START Supplied information

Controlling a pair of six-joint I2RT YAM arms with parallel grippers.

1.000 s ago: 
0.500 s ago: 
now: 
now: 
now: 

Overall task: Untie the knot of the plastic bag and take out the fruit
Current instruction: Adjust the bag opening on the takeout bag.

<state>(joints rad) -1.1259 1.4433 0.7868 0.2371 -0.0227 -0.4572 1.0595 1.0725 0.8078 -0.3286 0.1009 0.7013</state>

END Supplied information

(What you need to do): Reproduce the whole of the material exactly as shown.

(Result for this task):
Controlling a pair of six-joint I2RT YAM arms with parallel grippers.

1.000 s ago: 
0.500 s ago: 
now: 
now: 
now: 

Overall task: Untie the knot of the plastic bag and take out the fruit
Current instruction: Adjust the bag opening on the takeout bag.

<state>(joints rad) -1.1259 1.4433 0.7868 0.2371 -0.0227 -0.4572 1.0595 1.0725 0.8078 -0.3286 0.1009 0.7013</state>

The answer given above is the complete response.